**YOUR OBJECTIVE**
Word for word, reproduce every line of the data.

**PROVIDED MATERIAL**
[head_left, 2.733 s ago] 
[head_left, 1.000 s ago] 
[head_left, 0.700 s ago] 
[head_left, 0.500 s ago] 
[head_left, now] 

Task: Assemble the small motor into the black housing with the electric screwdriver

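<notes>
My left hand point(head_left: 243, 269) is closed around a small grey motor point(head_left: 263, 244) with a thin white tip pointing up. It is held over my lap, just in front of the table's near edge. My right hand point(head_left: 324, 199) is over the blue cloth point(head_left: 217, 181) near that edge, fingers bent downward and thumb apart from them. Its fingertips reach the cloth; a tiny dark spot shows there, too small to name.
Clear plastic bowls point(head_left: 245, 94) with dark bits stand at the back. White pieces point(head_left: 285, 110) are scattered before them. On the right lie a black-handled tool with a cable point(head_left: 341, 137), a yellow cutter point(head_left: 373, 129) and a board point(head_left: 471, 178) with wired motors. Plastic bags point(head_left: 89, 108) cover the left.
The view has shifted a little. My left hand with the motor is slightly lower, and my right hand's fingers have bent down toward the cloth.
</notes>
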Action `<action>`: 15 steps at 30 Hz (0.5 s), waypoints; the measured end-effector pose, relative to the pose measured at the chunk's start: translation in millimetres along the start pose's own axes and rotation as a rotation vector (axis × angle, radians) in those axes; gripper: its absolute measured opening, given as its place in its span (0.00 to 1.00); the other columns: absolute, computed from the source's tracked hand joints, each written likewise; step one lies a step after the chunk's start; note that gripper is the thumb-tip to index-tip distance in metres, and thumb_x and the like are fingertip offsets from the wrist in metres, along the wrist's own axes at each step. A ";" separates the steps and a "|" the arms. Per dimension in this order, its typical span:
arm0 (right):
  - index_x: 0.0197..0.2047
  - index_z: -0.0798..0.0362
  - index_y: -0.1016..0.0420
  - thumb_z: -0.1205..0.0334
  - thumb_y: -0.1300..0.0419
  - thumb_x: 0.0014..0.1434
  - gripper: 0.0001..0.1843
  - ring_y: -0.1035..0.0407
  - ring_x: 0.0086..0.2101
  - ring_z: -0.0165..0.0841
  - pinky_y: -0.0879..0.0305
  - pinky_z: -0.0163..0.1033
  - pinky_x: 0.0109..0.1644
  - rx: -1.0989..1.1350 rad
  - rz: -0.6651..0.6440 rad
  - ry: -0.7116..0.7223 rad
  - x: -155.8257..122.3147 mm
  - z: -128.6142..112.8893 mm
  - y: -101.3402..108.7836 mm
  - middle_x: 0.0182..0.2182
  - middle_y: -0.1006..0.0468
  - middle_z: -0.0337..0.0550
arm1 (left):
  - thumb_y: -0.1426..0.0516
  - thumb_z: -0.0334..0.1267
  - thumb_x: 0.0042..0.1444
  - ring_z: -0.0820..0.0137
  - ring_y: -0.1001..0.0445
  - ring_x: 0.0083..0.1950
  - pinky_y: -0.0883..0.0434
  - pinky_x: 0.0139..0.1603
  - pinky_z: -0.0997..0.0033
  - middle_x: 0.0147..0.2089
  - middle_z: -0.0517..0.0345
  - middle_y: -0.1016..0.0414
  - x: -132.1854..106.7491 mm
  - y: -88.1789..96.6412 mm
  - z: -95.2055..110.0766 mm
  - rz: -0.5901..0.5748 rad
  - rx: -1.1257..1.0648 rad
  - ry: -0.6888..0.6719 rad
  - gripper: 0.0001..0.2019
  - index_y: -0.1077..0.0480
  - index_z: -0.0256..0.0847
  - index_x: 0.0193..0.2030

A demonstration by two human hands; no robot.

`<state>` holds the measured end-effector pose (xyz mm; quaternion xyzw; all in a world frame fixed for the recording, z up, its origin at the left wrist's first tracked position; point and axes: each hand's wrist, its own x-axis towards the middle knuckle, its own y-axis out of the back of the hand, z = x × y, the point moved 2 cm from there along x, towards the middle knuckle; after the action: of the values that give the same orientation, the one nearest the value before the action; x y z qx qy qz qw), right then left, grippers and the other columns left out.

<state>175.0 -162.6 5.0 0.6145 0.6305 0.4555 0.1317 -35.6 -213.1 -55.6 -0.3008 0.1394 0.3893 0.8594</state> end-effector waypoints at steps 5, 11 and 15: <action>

**ANSWER TO THIS PROBLEM**
[head_left, 2.733 s ago] 
[head_left, 1.000 s ago] 
[head_left, 0.700 s ago] 
[head_left, 0.500 s ago] 
[head_left, now] 

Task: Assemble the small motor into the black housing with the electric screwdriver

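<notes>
My left hand point(head_left: 243, 269) is closed around a small grey motor point(head_left: 263, 244) with a thin white tip pointing up. It is held over my lap, just in front of the table's near edge. My right hand point(head_left: 324, 199) is over the blue cloth point(head_left: 217, 181) near that edge, fingers bent downward and thumb apart from them. Its fingertips reach the cloth; a tiny dark spot shows there, too small to name.
Clear plastic bowls point(head_left: 245, 94) with dark bits stand at the back. White pieces point(head_left: 285, 110) are scattered before them. On the right lie a black-handled tool with a cable point(head_left: 341, 137), a yellow cutter point(head_left: 373, 129) and a board point(head_left: 471, 178) with wired motors. Plastic bags point(head_left: 89, 108) cover the left.
The view has shifted a little. My left hand with the motor is slightly lower, and my right hand's fingers have bent down toward the cloth.
</notes>
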Action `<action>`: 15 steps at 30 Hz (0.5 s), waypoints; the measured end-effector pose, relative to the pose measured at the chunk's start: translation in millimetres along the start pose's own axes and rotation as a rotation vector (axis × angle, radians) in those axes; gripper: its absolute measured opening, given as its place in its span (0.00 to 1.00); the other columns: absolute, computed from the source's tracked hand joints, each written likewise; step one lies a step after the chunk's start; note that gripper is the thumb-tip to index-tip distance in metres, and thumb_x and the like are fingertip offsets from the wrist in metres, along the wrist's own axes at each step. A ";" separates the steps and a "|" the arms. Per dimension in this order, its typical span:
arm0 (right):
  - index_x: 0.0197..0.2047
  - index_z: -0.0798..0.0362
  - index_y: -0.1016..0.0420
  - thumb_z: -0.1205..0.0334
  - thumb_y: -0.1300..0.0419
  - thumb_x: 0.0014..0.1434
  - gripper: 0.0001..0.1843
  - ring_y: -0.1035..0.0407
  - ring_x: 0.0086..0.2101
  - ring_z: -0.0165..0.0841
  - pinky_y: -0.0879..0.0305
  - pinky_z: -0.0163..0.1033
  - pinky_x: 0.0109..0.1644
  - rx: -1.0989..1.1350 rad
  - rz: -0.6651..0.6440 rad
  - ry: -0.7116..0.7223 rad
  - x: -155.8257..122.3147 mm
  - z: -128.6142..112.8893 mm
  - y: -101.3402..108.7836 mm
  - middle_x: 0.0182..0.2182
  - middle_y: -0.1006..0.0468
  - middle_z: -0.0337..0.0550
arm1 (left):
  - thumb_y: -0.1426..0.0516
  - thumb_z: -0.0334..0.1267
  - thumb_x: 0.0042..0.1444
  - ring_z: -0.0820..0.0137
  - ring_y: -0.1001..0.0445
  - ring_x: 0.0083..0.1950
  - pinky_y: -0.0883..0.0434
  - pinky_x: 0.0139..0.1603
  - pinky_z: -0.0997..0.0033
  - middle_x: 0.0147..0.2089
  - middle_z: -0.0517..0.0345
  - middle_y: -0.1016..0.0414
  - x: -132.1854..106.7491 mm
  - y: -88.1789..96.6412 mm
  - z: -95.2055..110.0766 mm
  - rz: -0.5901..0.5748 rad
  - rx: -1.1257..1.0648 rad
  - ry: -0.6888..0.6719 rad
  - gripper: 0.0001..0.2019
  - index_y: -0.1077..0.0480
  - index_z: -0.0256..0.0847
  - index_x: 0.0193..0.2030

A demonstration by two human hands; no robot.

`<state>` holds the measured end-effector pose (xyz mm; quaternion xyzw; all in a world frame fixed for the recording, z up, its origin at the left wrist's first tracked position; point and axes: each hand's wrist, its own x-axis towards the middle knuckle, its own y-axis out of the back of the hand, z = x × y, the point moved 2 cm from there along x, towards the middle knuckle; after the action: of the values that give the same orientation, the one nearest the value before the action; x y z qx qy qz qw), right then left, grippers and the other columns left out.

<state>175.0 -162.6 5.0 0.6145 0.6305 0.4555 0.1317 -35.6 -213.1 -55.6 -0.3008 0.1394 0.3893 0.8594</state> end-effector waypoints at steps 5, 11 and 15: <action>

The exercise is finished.